Despite the potent adjuvant activity of iNKT cells, their use in clinical settings has been limited since a single injection of soluble αGC is sufficient to render iNKT cells unresponsive (anergy)., Conversely, it has previously been documented that nanoparticle-formulated αGC results in prolonged iNKT-cell responsiveness, even upon several injections. Similarly, an antigen-CD1d-αGC fusion protein has been shown to prevent the induction of iNKT-cell anergy. Moreover, the co-delivery of αGC with microbial or synthetic glycolipid antigens on latex beads reportedly increases its adjuvant activity through the iNKT cell-dependent cross-activation of APCs, resulting in the release of T cell-attracting chemokines. Our findings suggest that αGC- and OVA-loaded exosomes boost T- and B-cell immunity by a similar mechanism. We propose that an early activation of iNKT cells in the spleen leads to efficient antigen presentation by DCs and hence improved T- and B-cell responses (Fig. 1). We observed that the levels of circulating interferon γ (IFNγ) levels and OVA-specific antibodies are significantly increased upon the injection of αGC/OVA-loaded exosomes as compared with that of soluble ligands. Based on our results and the aforementioned studies, we speculate that the delivery of both αGC and antigens to the same APC is crucial for the activation of antigen-specific T cells, thus having a critical impact on the outcome of immune responses. We also demonstrated that a single dose of αGC/OVA-loaded exosomes not only reduces the growth of established OVA-expressing B16 melanomas but also increases the survival of mice bearing these neoplasms. Importantly, a second dose of αGC/OVA-loaded exosomes significantly increased tumor infiltration by OVA-specific CD8+ T cells as well as the titers of OVA-specific antibodies, hence further prolonging the survival of tumor-bearing mice.

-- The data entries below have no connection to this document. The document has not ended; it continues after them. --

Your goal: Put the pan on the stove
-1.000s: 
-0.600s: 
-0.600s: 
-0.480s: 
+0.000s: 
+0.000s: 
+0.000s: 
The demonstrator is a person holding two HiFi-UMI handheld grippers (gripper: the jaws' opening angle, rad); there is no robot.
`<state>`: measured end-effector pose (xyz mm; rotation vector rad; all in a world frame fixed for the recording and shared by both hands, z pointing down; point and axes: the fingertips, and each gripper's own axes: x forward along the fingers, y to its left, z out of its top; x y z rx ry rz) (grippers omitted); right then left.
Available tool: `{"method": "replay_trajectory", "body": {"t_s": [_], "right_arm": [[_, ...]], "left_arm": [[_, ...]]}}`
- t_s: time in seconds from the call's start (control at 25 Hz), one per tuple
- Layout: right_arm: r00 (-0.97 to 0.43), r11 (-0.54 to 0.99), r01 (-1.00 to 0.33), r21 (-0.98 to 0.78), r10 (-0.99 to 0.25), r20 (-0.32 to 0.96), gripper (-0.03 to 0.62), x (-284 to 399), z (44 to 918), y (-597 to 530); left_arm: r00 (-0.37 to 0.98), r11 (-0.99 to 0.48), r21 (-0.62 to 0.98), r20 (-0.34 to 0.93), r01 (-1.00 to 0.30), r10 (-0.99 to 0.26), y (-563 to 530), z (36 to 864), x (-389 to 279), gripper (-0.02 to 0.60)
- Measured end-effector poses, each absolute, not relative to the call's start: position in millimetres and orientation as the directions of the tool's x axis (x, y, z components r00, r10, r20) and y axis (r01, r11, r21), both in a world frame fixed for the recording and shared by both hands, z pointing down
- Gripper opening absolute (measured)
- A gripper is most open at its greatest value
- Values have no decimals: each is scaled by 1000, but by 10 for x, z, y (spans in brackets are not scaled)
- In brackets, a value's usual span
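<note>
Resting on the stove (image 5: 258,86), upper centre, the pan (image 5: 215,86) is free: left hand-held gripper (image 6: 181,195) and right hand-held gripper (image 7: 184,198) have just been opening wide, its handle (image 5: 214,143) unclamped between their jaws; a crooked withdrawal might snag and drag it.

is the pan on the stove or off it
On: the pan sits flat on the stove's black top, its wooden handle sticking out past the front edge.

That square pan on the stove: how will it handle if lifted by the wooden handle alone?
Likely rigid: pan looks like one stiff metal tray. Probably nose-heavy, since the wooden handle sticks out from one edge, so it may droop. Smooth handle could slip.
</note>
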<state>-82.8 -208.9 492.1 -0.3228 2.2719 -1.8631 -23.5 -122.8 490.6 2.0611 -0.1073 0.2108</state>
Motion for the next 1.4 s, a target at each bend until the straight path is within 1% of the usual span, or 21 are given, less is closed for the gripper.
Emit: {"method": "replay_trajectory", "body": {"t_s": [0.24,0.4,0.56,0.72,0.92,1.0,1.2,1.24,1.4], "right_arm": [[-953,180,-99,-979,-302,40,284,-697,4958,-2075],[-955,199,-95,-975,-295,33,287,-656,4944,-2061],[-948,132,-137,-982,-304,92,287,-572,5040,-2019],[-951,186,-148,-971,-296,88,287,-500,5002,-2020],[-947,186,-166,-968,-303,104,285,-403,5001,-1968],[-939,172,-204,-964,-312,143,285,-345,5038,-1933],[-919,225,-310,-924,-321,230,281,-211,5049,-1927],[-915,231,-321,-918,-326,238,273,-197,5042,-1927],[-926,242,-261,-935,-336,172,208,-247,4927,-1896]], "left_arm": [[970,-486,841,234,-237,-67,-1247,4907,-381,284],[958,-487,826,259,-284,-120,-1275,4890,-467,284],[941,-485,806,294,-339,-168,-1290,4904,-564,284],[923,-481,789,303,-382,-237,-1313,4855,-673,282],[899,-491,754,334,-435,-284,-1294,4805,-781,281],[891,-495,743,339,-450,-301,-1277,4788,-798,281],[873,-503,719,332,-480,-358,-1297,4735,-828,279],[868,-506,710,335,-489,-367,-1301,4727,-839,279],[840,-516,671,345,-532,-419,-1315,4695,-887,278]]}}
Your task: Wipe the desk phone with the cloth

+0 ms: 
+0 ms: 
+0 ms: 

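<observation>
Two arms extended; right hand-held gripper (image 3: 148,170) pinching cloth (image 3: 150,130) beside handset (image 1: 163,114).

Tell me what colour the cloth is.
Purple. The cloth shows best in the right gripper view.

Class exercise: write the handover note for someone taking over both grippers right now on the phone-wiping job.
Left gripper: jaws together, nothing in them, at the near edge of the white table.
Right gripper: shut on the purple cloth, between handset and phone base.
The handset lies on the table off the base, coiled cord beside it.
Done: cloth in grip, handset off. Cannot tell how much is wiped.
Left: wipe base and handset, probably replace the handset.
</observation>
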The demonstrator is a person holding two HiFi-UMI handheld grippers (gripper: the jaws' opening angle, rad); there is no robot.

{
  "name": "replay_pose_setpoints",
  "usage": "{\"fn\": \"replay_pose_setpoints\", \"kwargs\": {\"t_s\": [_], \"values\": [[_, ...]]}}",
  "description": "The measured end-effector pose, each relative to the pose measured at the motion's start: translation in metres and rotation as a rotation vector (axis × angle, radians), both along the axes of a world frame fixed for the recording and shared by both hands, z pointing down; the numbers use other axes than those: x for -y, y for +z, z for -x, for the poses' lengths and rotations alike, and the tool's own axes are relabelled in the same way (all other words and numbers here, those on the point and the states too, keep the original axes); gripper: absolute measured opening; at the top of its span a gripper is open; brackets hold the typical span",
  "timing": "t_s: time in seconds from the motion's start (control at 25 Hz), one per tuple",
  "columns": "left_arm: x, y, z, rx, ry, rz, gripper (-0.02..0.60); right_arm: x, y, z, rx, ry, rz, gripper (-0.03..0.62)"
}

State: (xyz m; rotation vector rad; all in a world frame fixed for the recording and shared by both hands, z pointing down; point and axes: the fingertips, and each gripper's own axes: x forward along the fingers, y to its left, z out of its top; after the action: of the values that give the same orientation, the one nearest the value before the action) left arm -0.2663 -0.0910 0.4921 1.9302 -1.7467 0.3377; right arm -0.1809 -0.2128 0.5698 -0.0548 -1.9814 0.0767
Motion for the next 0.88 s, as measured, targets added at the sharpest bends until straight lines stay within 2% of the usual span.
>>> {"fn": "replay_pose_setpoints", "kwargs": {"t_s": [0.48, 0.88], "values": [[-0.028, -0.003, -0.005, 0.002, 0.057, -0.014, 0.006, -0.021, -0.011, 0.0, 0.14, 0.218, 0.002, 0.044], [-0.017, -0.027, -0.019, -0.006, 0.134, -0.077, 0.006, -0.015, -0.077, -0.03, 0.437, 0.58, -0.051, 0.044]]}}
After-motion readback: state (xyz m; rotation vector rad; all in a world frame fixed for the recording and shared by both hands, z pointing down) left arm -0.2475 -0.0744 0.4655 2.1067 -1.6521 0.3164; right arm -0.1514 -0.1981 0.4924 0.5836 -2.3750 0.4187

Figure 1. Possible mechanisms for the sequential activation of immune cells by exosomes. (A) Exosomes loaded with α-galactosylceramide (αGC) and tumor-associated antigens are injected intravenously and taken up by splenic marginal zone B cells (MZBs) in the B cell zone and dendritic cells (DCs), which migrate into the T-cell zone. (B) MZBs deposit antigen on follicular DCs (FDCs) in the splenic B-cell zone, while DCs mediate lipid antigen presentation to iNKT cells in the T-cell zone (C) CD8+ DCs become cross-licensed to efficiently present peptide antigens to CD4+ and CD8+ T cells, while antigen-specific B cells become activated upon interaction with antigen-presenting FDCs. (D) Activated CD4+ T cells home to the B-cell/T-cell border and assist B-cell activation, thus favoring isotype switching and the production of antigen-specific antibodies.

In summary, exosomes might provide a new delivery platform for antigens and αGC that optimally harnesses the adjuvant activity of iNKT cells. In addition to αGC and antigens, DC-derived exosomes contain various immunostimulatory molecules, including heat-shock proteins, the α chain of the interleukin-15 receptor (IL15Rα), killer cell lectin-like receptor subfamily K, member 1 (KLRK1) ligands and Toll-like receptor (TLR) agonists, and might be further modified to increase their immunostimulatory efficacy. The design of exosomes might therefore be adjusted depending on the desired immunological outcome. We propose that the next step in exosome-induced immune responses to be explored in clinical trials should include iNKT cell ligands for the induction of broad immune responses that engage both the innate and the adaptive arms of the immune system.